*** Given entries Section Begins ***

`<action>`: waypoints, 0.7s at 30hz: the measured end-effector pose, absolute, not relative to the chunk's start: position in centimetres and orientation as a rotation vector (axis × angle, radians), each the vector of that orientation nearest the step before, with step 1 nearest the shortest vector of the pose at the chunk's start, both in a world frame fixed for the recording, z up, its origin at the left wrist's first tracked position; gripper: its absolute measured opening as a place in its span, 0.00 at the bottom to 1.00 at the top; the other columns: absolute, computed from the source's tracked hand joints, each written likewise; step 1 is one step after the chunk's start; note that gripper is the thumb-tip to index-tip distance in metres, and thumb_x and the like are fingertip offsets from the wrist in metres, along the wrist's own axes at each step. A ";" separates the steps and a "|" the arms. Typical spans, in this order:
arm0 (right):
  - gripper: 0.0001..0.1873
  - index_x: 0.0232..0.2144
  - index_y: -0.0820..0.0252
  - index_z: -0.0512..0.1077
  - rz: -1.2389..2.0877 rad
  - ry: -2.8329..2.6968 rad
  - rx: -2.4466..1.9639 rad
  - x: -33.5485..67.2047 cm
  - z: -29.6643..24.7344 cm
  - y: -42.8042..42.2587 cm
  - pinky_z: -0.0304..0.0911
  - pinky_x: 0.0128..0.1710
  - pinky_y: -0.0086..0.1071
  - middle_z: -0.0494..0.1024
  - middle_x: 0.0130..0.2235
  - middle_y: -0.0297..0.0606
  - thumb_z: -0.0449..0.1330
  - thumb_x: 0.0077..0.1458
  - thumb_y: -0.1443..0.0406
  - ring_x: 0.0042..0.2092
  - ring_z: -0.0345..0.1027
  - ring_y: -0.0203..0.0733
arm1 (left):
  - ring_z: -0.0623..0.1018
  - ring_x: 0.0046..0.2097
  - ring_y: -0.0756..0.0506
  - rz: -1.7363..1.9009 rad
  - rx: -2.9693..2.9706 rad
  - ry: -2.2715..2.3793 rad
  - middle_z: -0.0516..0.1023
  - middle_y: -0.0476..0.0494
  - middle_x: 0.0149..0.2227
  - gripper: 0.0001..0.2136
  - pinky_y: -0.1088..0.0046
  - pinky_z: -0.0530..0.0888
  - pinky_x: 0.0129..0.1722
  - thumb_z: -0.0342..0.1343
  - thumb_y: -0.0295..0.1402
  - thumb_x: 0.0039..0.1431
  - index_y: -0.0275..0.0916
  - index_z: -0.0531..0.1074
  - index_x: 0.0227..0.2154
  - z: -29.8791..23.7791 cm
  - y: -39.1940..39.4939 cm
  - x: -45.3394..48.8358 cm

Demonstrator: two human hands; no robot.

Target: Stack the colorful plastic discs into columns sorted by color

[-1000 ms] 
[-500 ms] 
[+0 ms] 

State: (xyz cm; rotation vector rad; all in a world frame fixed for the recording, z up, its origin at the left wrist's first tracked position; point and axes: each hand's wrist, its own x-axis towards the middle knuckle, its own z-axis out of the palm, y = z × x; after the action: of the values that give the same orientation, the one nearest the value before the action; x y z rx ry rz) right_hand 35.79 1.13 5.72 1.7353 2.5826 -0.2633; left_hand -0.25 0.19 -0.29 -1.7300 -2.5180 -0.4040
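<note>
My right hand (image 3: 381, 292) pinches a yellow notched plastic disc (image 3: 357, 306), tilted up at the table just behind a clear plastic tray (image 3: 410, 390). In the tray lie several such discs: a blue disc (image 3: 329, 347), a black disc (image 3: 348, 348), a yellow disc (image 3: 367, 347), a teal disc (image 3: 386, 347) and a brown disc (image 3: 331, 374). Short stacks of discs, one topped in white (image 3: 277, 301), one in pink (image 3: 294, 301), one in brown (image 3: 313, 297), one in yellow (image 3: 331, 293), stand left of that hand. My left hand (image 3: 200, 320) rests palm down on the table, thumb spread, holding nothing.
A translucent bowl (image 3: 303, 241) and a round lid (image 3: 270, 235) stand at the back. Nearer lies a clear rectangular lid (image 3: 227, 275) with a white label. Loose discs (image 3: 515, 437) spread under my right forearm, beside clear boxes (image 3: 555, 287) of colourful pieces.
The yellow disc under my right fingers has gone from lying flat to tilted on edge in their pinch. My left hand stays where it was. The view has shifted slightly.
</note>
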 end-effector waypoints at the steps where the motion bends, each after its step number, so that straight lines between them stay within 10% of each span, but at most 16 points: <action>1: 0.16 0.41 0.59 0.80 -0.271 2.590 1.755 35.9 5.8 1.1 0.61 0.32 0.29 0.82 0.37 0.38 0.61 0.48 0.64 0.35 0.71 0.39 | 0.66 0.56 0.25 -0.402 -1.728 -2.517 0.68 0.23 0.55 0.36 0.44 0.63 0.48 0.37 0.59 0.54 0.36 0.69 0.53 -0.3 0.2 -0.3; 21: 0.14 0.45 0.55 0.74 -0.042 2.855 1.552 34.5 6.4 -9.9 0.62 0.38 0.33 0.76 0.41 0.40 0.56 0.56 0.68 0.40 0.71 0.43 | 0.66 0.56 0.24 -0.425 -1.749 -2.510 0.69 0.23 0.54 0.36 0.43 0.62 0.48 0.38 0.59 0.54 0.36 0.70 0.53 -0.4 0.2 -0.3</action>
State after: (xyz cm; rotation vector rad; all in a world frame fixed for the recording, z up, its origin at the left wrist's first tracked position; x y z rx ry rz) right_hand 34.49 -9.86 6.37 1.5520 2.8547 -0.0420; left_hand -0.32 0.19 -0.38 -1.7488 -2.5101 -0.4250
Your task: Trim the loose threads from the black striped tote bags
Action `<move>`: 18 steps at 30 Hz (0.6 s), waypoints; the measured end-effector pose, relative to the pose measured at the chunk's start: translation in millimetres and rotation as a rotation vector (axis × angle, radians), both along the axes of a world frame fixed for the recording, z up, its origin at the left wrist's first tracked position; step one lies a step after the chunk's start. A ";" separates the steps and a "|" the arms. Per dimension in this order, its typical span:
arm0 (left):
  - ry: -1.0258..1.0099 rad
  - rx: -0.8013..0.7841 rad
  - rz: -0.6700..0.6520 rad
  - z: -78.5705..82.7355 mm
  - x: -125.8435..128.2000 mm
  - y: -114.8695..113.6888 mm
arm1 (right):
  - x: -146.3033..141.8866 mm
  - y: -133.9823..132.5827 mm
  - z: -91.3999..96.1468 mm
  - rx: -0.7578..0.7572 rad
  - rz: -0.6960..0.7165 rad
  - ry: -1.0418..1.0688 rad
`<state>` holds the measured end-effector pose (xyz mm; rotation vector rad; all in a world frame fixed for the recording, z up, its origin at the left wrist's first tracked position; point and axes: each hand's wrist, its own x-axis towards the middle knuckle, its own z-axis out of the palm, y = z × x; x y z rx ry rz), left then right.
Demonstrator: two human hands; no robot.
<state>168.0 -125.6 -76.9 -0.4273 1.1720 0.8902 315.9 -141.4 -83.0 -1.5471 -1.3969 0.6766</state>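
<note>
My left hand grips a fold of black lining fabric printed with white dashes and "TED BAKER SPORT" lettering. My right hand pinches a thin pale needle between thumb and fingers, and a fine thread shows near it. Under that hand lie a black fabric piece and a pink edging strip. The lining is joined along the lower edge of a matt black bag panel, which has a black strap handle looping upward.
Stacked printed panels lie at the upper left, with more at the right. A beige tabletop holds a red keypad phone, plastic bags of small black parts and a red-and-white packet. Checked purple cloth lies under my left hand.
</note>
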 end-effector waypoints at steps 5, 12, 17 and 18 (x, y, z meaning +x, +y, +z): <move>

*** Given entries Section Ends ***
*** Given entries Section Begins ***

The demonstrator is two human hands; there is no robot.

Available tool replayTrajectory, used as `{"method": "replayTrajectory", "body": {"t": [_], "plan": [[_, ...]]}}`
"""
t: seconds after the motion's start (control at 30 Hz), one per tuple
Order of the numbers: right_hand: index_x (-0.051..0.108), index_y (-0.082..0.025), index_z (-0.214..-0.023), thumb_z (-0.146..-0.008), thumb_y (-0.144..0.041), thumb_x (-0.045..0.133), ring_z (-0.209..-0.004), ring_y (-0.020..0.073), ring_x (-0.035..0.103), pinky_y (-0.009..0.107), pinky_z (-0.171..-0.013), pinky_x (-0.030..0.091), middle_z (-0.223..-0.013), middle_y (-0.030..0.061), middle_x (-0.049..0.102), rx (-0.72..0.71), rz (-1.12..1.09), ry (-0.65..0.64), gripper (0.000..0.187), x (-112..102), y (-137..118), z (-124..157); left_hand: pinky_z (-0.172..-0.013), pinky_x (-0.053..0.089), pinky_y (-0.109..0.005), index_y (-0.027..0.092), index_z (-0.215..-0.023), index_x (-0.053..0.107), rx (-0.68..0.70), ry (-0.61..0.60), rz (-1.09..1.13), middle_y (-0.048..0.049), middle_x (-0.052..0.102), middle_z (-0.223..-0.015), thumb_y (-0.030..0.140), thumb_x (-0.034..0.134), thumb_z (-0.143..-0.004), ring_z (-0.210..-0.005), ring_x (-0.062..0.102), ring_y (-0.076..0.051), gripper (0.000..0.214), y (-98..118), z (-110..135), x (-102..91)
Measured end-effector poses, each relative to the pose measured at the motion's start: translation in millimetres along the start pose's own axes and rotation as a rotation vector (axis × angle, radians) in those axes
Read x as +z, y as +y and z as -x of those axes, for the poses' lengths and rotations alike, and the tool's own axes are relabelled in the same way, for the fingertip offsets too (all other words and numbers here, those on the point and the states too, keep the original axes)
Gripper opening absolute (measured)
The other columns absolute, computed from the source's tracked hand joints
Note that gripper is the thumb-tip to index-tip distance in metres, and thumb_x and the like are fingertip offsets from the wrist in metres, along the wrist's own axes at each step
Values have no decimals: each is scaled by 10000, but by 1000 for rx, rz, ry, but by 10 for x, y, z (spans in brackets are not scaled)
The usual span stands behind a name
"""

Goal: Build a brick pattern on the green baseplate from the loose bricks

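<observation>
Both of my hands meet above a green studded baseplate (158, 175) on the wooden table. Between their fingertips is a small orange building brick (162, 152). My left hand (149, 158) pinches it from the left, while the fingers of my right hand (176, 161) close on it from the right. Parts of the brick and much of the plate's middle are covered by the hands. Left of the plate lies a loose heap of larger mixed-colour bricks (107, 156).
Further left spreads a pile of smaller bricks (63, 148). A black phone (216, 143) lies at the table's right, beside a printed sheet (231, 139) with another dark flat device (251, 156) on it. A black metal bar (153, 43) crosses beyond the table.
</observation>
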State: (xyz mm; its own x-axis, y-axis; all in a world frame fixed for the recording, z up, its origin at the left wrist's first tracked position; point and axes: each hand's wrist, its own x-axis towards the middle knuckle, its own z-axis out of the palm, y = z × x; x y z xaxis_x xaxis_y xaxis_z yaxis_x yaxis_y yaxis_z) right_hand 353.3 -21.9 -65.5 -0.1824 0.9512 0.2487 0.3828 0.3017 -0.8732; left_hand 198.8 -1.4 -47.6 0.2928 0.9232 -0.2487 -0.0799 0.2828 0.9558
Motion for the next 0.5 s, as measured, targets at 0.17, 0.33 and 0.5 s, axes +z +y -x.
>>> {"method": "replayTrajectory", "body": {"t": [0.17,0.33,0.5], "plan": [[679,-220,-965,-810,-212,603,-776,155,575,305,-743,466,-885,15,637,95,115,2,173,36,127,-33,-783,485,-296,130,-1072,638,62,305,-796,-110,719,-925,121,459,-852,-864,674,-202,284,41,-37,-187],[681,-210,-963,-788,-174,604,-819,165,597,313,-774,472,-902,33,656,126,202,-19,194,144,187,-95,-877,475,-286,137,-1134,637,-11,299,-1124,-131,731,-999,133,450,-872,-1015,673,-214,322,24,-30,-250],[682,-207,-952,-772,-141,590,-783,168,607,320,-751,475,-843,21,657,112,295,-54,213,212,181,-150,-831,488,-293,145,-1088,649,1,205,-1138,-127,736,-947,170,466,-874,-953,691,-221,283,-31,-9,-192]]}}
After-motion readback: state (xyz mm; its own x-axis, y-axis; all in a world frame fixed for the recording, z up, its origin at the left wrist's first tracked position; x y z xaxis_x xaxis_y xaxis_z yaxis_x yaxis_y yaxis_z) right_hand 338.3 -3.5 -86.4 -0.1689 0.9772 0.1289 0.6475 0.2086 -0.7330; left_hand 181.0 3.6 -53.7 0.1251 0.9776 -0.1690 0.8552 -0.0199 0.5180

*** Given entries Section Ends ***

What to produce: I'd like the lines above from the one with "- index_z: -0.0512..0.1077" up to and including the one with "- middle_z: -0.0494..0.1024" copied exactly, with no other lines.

Answer to this task:
  - index_z: -0.0512..0.1077
  - rz: -1.2389..2.0877 rad
  - ry: -2.8329..2.6968 rad
  - rx: -2.4466..1.9639 rad
  - x: -33.5485..67.2047 cm
  - z: -29.6643..24.7344 cm
  - y: -42.8042..42.2587 cm
  - pinky_z: -0.0304..0.0911
  - pinky_x: 0.0128..0.1710
  - pinky_y: -0.0086..0.1071
  - middle_z: -0.0494..0.1024

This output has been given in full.